- [BRIEF] Please copy every line of the data in which the string "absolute" appears.

--- START ---

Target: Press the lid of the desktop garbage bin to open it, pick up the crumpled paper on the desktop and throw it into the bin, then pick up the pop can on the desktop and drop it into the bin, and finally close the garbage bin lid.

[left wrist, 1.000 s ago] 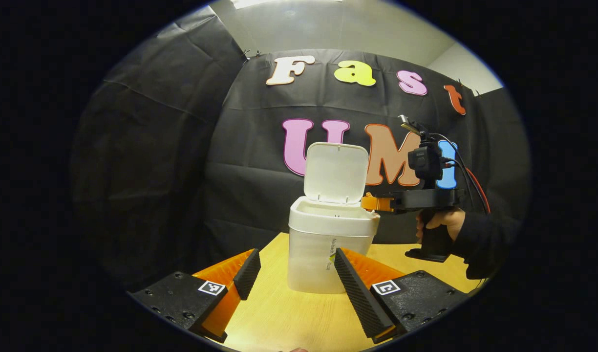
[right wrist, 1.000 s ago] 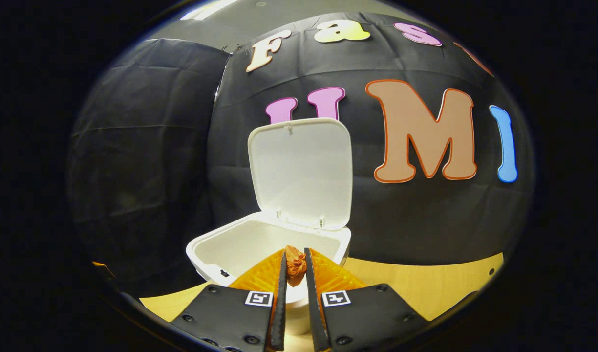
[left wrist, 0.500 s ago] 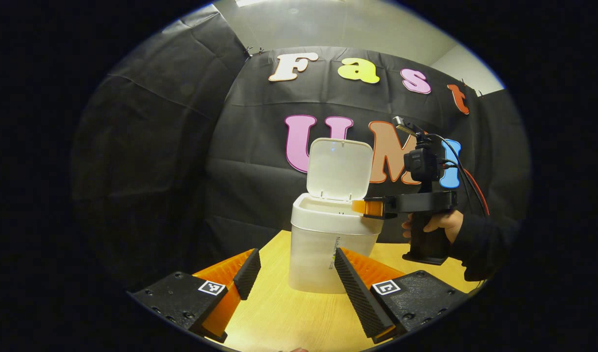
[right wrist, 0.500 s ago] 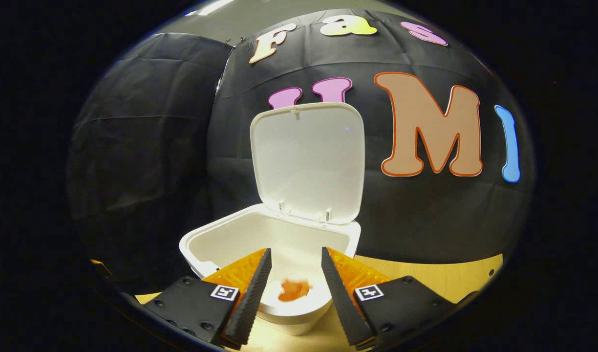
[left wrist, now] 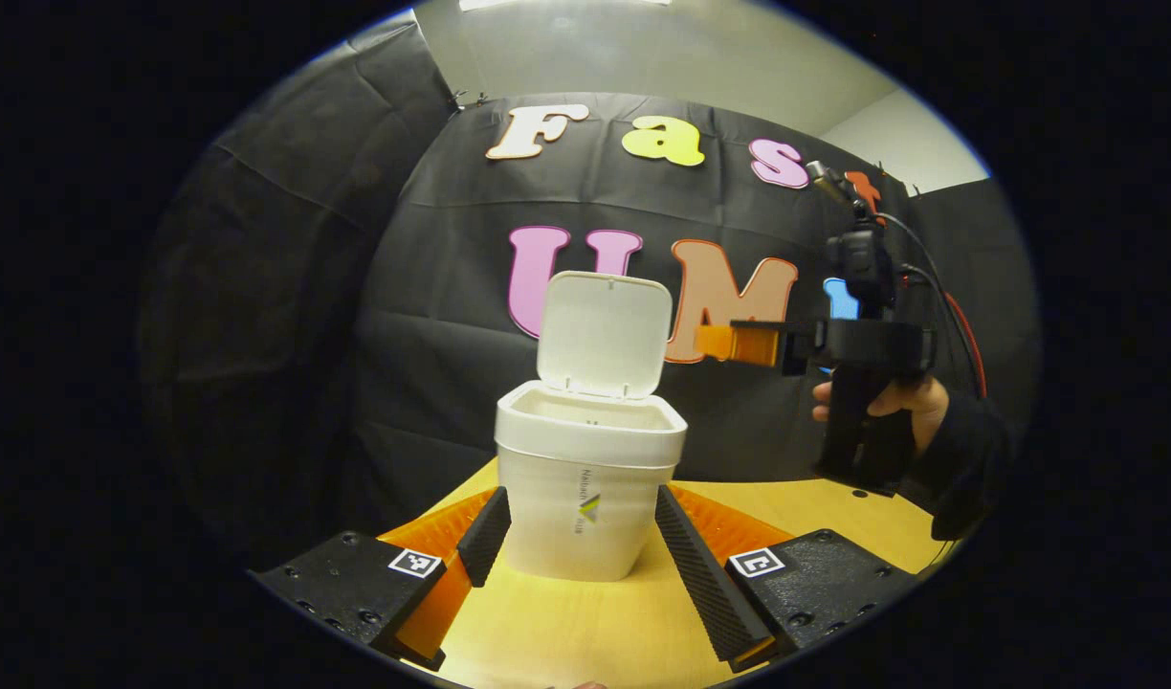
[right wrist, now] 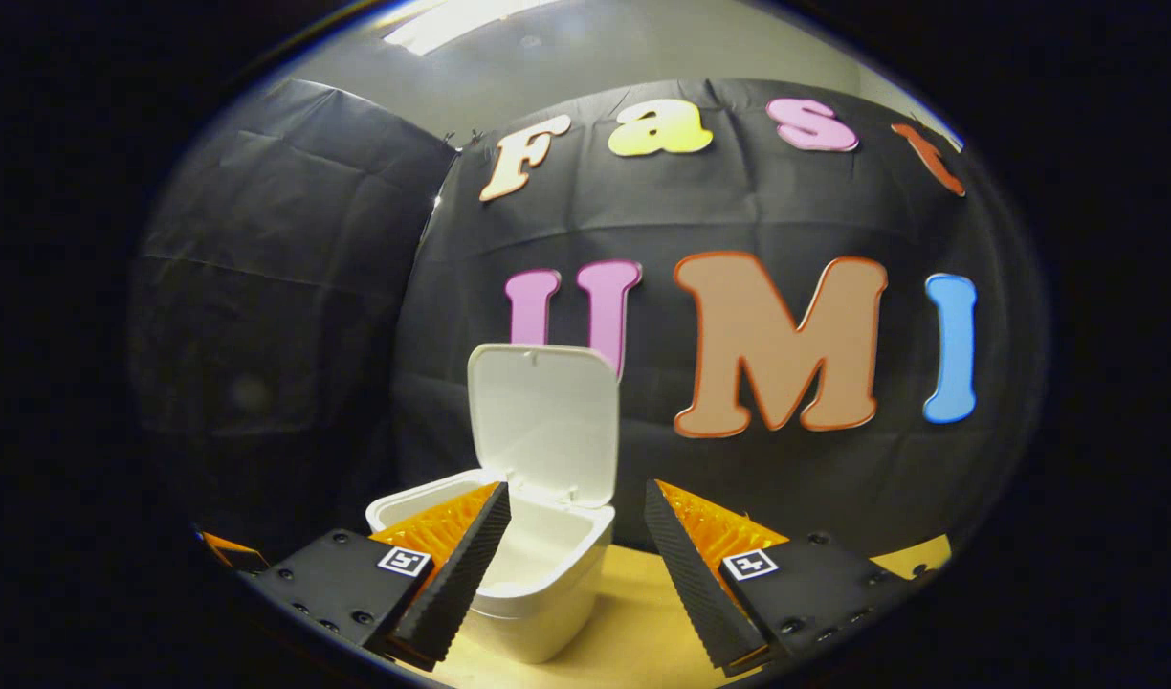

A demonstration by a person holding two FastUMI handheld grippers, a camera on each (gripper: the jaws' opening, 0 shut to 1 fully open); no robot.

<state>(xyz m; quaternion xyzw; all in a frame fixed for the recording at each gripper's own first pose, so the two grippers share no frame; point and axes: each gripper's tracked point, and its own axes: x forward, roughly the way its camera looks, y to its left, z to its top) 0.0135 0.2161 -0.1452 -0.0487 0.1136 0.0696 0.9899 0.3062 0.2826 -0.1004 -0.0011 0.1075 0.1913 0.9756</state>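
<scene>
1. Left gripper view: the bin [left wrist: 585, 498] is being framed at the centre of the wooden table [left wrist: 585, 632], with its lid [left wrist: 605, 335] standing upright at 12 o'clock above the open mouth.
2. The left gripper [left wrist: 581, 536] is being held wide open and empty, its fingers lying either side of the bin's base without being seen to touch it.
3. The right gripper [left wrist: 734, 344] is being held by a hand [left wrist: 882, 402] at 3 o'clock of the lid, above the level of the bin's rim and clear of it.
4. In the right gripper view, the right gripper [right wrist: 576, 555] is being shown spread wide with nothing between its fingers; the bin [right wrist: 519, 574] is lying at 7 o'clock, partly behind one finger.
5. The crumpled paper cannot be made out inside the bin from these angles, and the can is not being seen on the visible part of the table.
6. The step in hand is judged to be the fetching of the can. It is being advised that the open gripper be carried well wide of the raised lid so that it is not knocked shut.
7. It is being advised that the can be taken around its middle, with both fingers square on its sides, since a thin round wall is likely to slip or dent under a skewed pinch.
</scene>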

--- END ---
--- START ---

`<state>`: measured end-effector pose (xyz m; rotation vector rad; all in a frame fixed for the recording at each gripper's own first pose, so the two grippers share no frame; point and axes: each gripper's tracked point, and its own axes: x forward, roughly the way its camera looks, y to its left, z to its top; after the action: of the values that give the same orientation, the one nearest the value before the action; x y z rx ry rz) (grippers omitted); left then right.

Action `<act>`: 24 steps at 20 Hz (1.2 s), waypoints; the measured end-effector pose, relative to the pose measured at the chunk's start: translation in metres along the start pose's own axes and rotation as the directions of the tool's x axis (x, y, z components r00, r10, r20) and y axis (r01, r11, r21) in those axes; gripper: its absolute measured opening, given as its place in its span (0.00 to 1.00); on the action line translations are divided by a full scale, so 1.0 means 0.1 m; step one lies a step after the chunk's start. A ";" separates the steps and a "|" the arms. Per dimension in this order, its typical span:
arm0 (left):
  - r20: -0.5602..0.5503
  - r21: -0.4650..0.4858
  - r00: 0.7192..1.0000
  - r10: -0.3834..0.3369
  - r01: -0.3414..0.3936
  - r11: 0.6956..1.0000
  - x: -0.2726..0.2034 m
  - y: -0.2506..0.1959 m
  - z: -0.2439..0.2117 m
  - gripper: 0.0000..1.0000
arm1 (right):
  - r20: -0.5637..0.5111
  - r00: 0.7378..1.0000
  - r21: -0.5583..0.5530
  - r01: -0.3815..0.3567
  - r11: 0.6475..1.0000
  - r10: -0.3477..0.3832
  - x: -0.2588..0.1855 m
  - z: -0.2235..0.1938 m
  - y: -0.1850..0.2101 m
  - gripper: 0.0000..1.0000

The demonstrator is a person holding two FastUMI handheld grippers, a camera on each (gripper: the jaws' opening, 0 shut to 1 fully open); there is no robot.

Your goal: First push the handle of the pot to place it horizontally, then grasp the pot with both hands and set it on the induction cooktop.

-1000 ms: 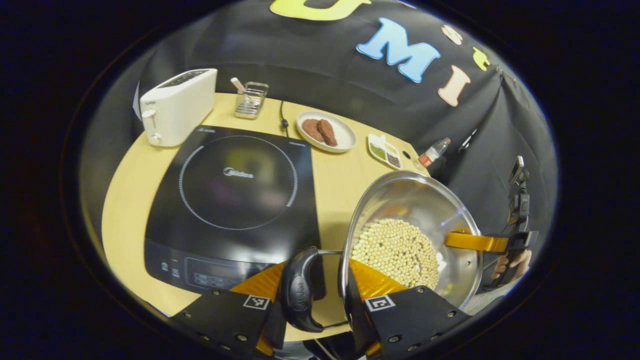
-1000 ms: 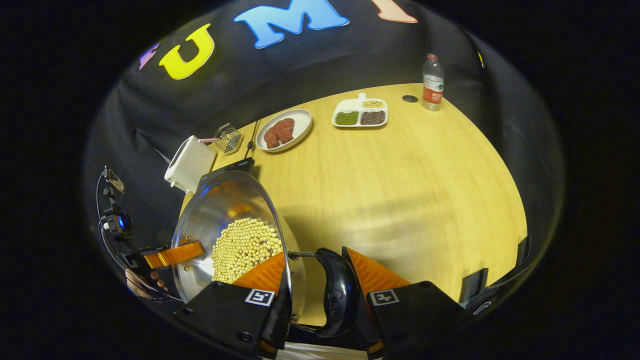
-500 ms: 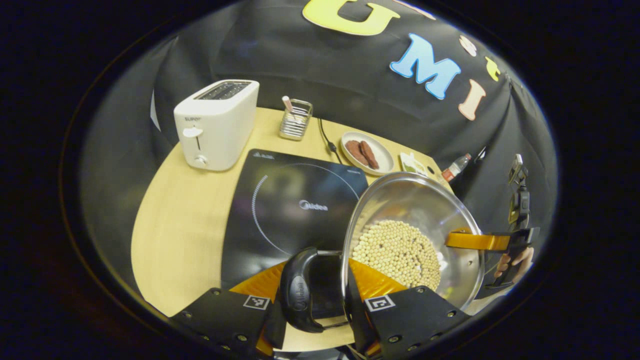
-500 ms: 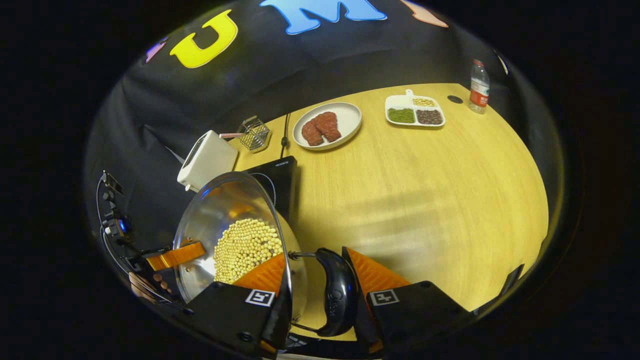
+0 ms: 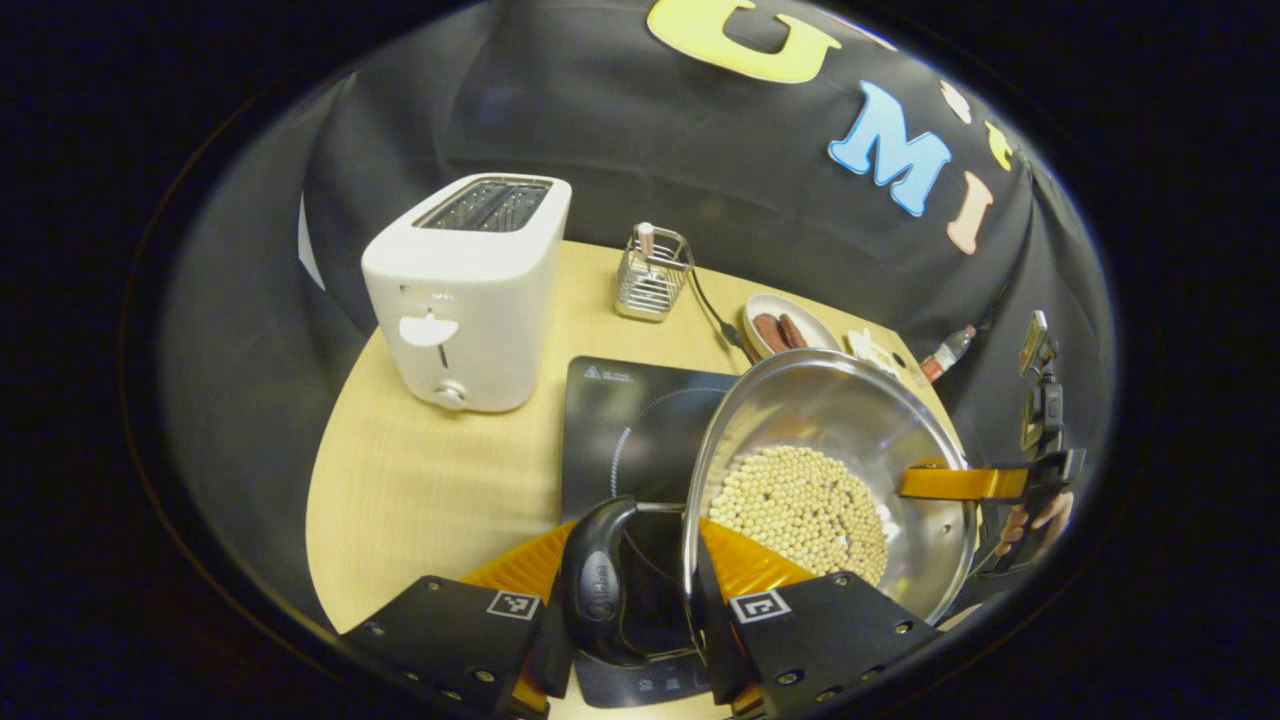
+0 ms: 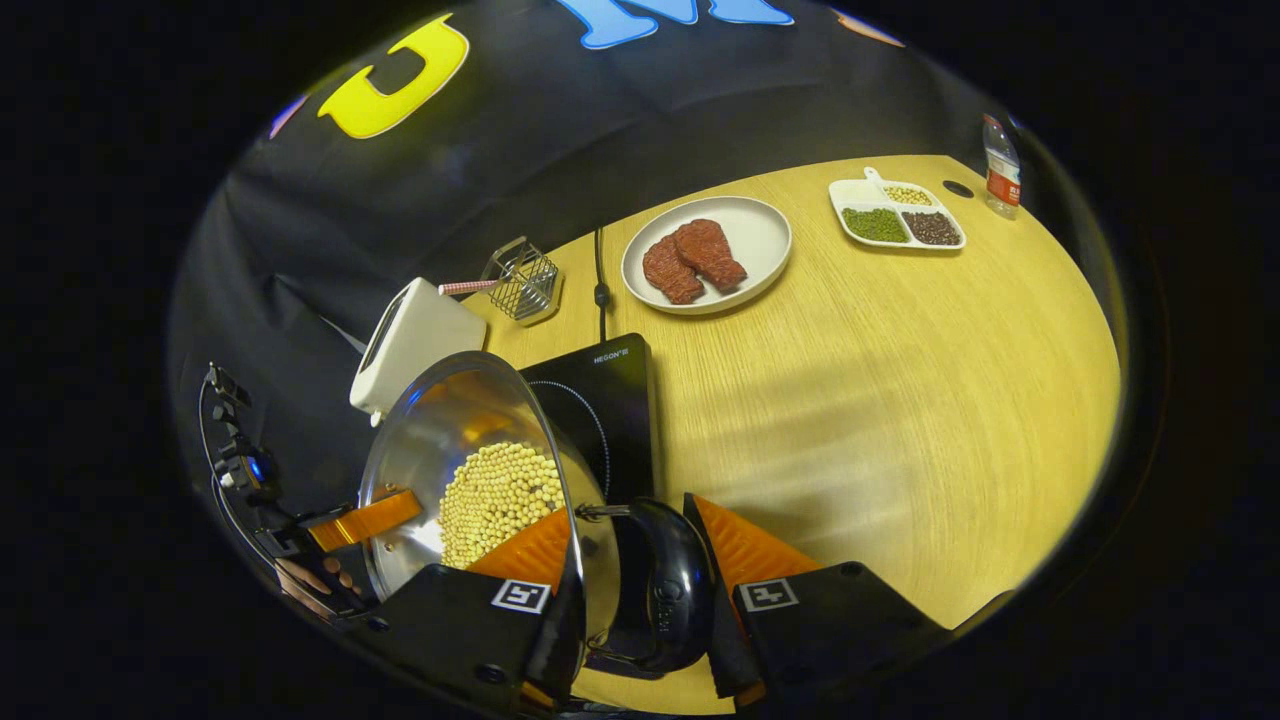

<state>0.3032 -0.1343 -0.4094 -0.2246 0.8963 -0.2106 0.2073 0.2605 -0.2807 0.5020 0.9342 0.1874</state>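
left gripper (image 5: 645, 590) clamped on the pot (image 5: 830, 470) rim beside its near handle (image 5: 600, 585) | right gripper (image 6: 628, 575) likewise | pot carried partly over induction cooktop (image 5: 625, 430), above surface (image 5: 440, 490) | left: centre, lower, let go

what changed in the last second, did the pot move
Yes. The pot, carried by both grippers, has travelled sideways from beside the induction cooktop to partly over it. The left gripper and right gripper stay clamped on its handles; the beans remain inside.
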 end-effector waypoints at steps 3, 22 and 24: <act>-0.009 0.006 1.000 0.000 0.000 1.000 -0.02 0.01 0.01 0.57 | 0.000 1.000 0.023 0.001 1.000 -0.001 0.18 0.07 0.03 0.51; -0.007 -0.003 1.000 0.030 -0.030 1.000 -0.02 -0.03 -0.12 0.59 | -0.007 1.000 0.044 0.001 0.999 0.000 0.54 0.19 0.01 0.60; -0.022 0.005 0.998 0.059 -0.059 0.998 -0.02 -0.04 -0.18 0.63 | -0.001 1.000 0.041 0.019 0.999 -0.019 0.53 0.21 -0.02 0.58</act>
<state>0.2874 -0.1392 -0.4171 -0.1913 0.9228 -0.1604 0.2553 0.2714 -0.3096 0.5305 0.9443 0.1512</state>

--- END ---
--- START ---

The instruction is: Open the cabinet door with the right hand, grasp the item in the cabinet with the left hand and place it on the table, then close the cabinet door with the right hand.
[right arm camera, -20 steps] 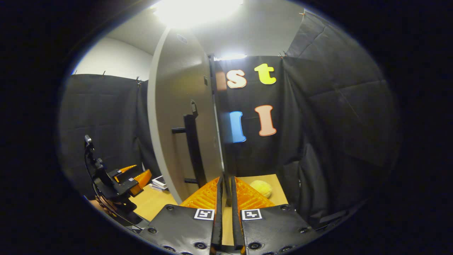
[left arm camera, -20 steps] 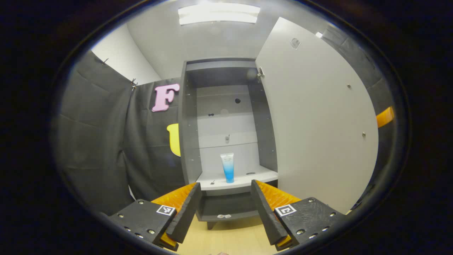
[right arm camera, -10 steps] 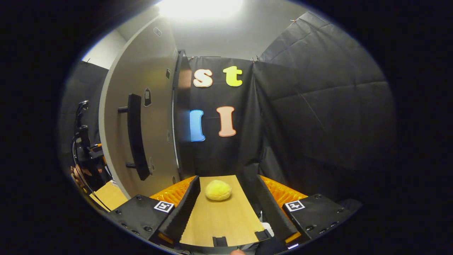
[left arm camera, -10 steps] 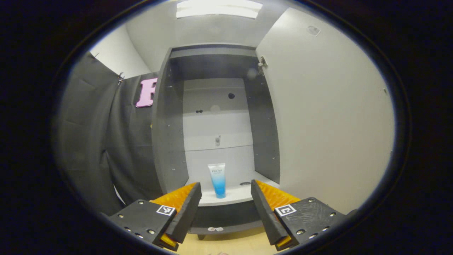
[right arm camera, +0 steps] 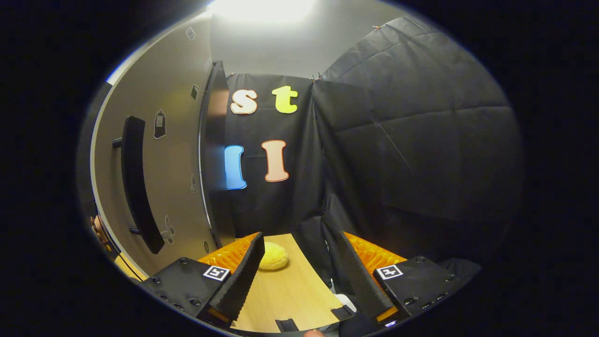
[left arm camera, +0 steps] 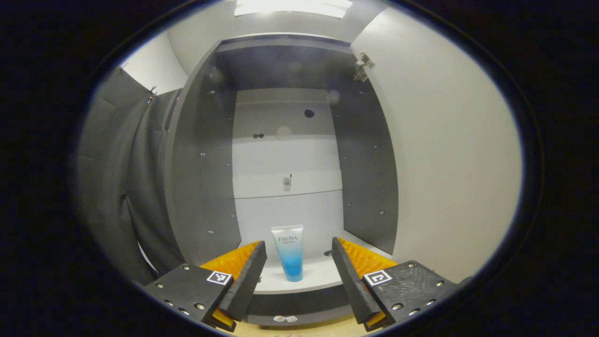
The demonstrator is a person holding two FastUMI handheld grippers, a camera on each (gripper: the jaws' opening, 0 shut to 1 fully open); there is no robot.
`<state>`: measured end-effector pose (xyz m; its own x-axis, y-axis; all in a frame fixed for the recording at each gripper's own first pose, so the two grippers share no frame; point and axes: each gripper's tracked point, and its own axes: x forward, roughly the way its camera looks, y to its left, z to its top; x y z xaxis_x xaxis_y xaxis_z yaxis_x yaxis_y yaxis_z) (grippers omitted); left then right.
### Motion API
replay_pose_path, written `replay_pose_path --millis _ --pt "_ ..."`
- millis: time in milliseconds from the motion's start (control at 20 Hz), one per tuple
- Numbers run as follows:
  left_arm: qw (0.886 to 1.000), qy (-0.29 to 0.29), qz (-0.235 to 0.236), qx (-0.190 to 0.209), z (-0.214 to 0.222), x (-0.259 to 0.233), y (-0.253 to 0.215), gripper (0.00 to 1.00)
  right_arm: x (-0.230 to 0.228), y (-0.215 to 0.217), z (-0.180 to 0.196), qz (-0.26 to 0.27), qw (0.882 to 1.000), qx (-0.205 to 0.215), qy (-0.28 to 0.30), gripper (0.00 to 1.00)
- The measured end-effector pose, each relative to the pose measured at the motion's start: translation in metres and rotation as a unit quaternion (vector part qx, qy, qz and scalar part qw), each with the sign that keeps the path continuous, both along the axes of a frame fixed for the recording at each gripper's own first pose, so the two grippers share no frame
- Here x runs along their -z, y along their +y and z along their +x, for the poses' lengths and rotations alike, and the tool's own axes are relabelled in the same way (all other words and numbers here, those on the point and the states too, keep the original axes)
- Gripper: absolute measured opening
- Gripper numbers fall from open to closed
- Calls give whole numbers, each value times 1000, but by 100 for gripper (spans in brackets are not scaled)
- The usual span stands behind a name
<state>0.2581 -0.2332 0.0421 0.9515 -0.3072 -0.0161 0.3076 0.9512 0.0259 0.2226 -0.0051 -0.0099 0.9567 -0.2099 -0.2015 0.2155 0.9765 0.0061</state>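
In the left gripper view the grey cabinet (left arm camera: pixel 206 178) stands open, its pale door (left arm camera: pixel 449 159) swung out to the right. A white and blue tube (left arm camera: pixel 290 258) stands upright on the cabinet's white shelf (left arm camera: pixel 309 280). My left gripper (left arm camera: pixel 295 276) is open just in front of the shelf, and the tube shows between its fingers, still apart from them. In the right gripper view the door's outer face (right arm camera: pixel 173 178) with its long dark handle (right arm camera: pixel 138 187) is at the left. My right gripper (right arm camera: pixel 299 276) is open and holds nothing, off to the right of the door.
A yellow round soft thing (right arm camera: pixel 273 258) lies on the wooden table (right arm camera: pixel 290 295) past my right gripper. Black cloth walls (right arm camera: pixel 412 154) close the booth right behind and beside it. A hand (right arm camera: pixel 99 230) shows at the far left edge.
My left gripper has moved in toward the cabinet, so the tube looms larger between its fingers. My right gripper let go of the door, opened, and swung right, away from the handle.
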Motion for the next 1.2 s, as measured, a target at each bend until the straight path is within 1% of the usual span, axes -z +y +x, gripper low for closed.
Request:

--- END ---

- [OUTPUT BELOW]
Action `<act>`: 24 steps at 20 Hz (1.2 s), waypoints; the measured end-effector pose, relative to the pose measured at the chunk's start: translation in metres along the start pose's own axes and rotation as the directions of the tool's x axis (x, y, z components r00, r10, r20) and y axis (r01, r11, r21) in those axes; gripper: its absolute measured opening, given as its place in its span (0.00 to 1.00); on the action line translations are divided by a full scale, so 1.0 means 0.1 m; step one lies a step after the chunk's start. A ";" separates the steps and a "|" the arms. Per dimension in this order, its typical span:
- Gripper: absolute measured opening

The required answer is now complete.